▶ [DATA EXCERPT]
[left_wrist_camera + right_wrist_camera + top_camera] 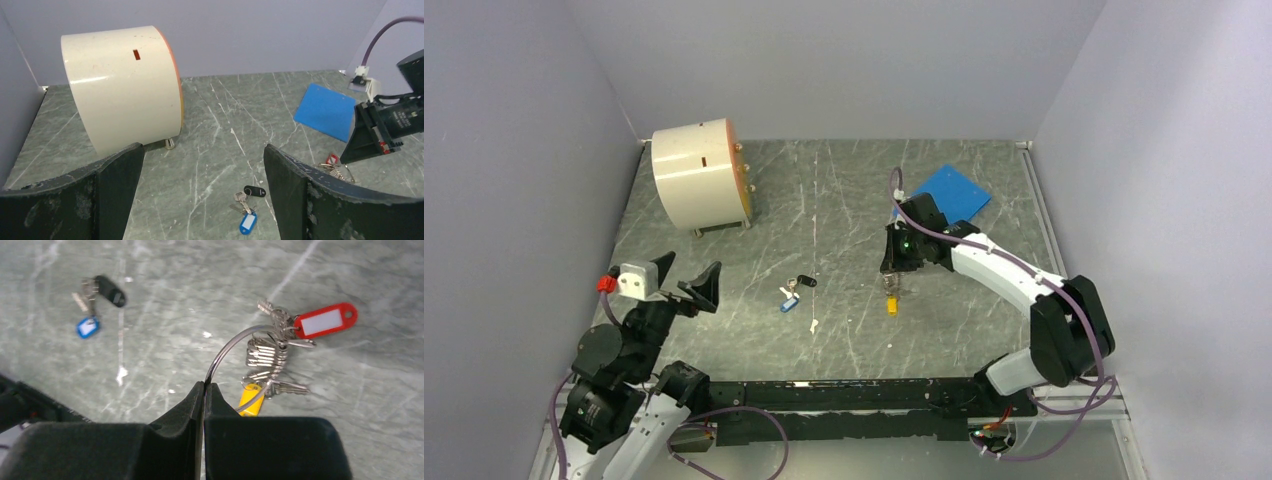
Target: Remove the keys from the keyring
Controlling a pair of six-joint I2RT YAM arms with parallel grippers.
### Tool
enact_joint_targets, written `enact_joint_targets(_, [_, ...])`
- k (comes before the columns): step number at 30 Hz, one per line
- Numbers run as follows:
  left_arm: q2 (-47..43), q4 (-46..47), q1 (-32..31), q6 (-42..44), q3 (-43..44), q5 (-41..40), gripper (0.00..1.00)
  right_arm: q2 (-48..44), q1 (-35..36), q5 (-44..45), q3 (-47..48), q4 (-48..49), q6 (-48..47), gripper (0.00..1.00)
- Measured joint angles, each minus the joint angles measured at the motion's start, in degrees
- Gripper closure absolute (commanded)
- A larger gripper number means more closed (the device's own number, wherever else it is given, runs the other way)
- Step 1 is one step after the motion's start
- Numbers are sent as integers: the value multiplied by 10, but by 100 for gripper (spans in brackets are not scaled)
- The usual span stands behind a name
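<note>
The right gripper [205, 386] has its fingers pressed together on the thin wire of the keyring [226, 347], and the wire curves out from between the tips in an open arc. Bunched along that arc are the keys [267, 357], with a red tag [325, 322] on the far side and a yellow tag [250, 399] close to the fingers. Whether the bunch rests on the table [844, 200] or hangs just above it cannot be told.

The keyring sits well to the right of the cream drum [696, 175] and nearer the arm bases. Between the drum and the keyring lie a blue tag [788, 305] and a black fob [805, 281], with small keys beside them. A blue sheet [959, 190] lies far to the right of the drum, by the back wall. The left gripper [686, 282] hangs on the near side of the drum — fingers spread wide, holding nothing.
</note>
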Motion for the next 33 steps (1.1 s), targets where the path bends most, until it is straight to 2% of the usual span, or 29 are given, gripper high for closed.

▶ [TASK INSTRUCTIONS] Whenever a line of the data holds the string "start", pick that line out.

▶ [SOLVED PROBLEM]
- Measured joint angles, each minus the joint angles measured at the motion's start, in degrees
- Step 1 is one step after the motion's start

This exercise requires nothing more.